======== Data to process ========
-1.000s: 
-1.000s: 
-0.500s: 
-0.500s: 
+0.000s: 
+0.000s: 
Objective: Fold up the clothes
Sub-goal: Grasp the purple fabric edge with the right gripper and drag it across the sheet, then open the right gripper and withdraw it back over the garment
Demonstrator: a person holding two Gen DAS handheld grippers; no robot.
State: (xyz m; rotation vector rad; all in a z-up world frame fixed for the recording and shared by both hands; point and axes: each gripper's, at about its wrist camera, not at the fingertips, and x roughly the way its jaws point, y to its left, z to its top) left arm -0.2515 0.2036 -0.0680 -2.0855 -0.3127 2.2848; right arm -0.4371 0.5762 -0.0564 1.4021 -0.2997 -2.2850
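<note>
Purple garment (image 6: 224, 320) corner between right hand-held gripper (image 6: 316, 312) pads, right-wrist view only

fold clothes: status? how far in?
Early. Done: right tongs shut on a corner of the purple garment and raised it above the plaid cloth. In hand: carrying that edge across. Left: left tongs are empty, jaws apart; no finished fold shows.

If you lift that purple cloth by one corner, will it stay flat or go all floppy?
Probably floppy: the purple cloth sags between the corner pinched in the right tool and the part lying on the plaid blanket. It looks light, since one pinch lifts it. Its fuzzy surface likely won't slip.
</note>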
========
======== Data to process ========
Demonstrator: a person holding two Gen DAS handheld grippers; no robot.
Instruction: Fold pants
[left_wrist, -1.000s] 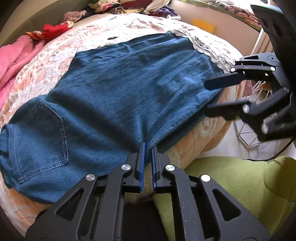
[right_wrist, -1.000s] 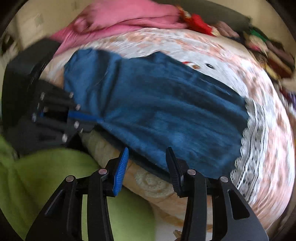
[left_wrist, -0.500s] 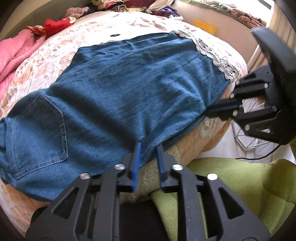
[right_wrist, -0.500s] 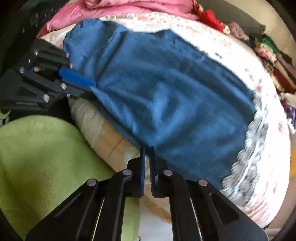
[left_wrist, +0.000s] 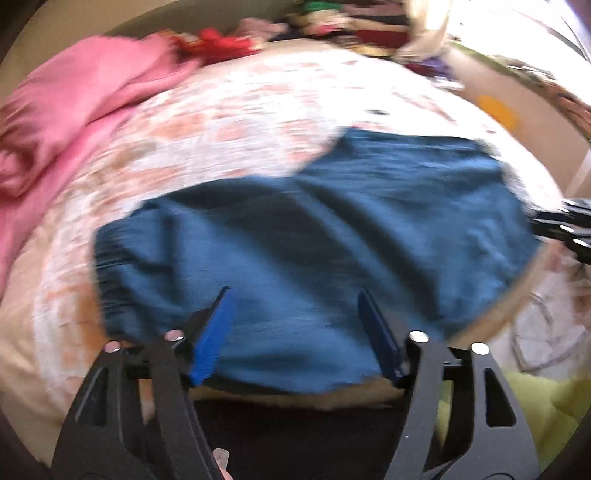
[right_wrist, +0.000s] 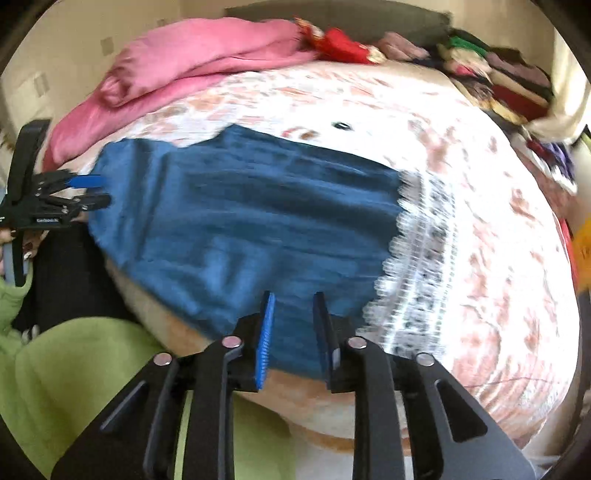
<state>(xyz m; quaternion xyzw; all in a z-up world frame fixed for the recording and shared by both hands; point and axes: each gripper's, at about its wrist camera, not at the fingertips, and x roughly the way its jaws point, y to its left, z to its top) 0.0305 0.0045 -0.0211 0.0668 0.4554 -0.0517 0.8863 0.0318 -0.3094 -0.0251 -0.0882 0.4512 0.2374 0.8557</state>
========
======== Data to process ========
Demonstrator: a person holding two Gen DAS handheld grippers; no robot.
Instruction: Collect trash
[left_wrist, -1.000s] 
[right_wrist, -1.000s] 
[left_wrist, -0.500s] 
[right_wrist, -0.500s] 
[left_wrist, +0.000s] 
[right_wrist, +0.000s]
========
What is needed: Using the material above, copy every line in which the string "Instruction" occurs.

Output for this task:
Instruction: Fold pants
Instruction: Collect trash

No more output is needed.